> _Required action_
Please repeat the whole listing verbatim.

*** Begin section ***

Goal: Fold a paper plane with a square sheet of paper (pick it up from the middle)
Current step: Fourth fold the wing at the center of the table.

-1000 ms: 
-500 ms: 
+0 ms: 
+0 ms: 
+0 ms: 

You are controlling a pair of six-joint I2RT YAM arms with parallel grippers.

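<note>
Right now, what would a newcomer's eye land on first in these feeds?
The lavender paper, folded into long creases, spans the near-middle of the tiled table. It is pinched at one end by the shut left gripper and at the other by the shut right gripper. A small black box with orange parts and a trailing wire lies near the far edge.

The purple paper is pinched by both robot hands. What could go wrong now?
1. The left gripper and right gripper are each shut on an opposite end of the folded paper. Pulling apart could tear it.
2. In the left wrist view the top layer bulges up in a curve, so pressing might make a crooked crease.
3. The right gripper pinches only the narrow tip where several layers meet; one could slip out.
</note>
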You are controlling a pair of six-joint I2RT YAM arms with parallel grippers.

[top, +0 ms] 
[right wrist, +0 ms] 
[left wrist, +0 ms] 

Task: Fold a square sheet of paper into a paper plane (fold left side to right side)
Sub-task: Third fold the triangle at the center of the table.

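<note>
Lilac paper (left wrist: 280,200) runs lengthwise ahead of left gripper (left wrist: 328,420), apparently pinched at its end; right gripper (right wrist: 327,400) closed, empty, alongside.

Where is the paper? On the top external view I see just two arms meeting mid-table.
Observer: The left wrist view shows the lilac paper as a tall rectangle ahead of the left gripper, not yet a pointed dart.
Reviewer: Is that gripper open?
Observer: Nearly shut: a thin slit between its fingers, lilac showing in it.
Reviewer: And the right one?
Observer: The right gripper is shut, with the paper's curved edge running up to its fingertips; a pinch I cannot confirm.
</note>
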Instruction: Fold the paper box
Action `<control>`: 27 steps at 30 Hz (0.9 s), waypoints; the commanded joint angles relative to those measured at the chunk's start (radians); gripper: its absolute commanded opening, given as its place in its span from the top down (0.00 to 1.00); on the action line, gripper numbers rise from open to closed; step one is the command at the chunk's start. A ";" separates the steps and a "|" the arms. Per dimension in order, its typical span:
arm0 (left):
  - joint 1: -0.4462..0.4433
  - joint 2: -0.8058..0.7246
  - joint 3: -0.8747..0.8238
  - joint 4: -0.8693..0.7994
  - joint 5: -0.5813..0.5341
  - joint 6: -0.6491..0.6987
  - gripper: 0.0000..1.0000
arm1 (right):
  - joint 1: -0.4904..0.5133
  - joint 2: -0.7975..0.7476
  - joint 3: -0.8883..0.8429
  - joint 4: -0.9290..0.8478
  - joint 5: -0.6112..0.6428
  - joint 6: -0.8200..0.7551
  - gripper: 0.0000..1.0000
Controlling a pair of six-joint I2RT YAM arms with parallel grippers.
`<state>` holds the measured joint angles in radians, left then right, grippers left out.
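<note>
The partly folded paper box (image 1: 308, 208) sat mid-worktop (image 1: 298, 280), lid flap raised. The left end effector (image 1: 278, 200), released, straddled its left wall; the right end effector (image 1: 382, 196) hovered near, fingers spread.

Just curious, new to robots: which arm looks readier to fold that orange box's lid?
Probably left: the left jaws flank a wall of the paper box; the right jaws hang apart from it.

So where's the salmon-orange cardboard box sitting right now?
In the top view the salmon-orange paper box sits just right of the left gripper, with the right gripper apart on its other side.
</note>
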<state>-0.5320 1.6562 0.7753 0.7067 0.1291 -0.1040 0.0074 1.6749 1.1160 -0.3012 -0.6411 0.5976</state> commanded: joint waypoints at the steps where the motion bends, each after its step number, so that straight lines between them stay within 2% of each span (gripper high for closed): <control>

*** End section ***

> _Exercise result_
Goal: Fold a paper plane with a square sheet of paper (pick it up from the middle)
Current step: Fourth fold the wing at the center of the table.

-1000 ms: 
-500 ms: 
+0 ms: 
+0 ms: 
+0 ms: 

You are controlling a pair of six-joint I2RT YAM arms with parallel grippers.

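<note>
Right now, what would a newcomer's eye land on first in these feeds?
The lavender paper, folded into long creases, spans the near-middle of the tiled table. It is pinched at one end by the shut left gripper and at the other by the shut right gripper. A small black box with orange parts and a trailing wire lies near the far edge.

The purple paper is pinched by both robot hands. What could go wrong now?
1. The left gripper and right gripper are each shut on an opposite end of the folded paper. Pulling apart could tear it.
2. In the left wrist view the top layer bulges up in a curve, so pressing might make a crooked crease.
3. The right gripper pinches only the narrow tip where several layers meet; one could slip out.
</note>
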You are controlling a pair of six-joint I2RT YAM arms with parallel grippers.

[top, +0 ms] 
[right wrist, +0 ms] 
[left wrist, +0 ms] 

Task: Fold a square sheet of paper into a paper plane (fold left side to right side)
Sub-task: Third fold the triangle at the center of the table.

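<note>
Lilac paper (left wrist: 280,200) runs lengthwise ahead of left gripper (left wrist: 328,420), apparently pinched at its end; right gripper (right wrist: 327,400) closed, empty, alongside.

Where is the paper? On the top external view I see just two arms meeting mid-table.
Observer: The left wrist view shows the lilac paper as a tall rectangle ahead of the left gripper, not yet a pointed dart.
Reviewer: Is that gripper open?
Observer: Nearly shut: a thin slit between its fingers, lilac showing in it.
Reviewer: And the right one?
Observer: The right gripper is shut, with the paper's curved edge running up to its fingertips; a pinch I cannot confirm.
</note>
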Instruction: Fold the paper box
Action `<control>`: 27 steps at 30 Hz (0.9 s), waypoints; the commanded joint angles relative to those measured at the chunk's start (radians); gripper: its absolute commanded opening, given as its place in its span from the top down (0.00 to 1.00); on the action line, gripper numbers rise from open to closed; step one is the command at the chunk's start. A ";" separates the steps and a "|" the arms. Per dimension in order, its typical span:
arm0 (left):
  - joint 1: -0.4462..0.4433
  - joint 2: -0.8058..0.7246
  - joint 3: -0.8747..0.8238
  - joint 4: -0.8693..0.7994
  - joint 5: -0.5813..0.5341
  - joint 6: -0.6491..0.6987
  - gripper: 0.0000..1.0000
arm1 (right):
  - joint 1: -0.4904..0.5133
  - joint 2: -0.7975..0.7476
  - joint 3: -0.8883..0.8429
  - joint 4: -0.9290..0.8478
  - joint 5: -0.6112..0.6428
  - joint 6: -0.8200..0.7551
  - gripper: 0.0000..1.0000
Controlling a pair of six-joint I2RT YAM arms with parallel grippers.
`<state>` holds the measured joint angles in radians, left then right, grippers left out.
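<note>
The partly folded paper box (image 1: 308, 208) sat mid-worktop (image 1: 298, 280), lid flap raised. The left end effector (image 1: 278, 200), released, straddled its left wall; the right end effector (image 1: 382, 196) hovered near, fingers spread.

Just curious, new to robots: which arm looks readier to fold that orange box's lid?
Probably left: the left jaws flank a wall of the paper box; the right jaws hang apart from it.

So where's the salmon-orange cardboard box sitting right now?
In the top view the salmon-orange paper box sits just right of the left gripper, with the right gripper apart on its other side.
</note>
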<state>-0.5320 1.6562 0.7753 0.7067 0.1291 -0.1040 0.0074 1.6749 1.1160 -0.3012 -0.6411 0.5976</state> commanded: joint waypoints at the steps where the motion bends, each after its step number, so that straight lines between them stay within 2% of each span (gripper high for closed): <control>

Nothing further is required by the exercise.